# What you will do
Determine how many lines of the material below include "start", and reply with that number alone.

# The data
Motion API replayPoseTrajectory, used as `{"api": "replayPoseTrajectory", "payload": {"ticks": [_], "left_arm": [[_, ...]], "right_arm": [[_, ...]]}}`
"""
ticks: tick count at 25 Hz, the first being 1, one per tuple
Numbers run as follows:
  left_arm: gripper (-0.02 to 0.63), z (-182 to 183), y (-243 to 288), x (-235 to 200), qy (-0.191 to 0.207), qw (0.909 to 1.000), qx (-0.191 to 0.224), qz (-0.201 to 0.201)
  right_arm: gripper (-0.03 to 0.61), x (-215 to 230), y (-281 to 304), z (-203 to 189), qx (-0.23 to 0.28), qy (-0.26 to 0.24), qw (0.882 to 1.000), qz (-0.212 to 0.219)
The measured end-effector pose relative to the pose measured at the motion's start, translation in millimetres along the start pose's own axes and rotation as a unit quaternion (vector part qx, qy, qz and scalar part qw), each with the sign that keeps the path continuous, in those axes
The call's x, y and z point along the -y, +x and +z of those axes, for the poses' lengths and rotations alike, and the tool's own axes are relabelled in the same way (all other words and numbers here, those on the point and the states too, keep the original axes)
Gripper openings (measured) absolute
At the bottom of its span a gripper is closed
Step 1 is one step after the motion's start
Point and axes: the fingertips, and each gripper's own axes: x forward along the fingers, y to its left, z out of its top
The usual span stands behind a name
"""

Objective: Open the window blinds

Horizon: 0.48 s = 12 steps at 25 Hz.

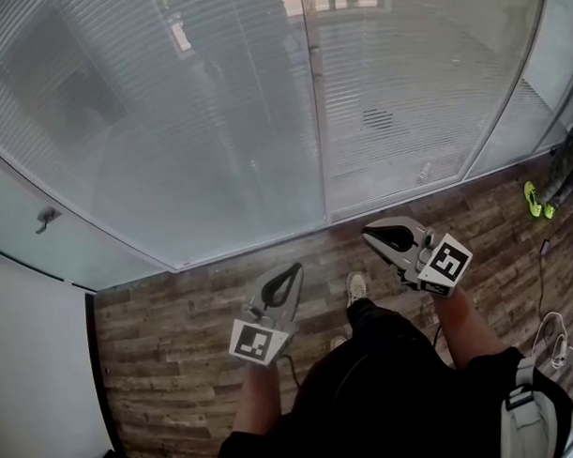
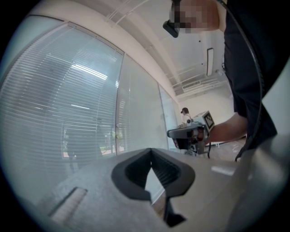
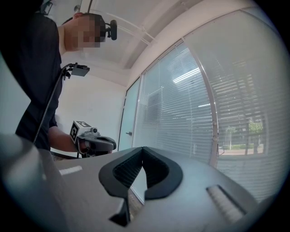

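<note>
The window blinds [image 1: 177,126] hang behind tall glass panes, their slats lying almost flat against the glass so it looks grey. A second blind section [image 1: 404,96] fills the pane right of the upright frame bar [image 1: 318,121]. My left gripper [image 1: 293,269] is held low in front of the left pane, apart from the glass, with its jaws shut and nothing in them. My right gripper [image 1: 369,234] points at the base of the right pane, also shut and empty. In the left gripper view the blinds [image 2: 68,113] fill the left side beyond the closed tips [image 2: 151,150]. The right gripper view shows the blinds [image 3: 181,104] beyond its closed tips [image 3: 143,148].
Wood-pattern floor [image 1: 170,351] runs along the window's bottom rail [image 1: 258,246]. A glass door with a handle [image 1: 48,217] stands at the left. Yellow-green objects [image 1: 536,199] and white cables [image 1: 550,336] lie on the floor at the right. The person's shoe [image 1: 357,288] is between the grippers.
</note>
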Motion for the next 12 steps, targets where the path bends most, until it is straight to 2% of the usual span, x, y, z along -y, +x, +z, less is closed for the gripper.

# Output of the task
2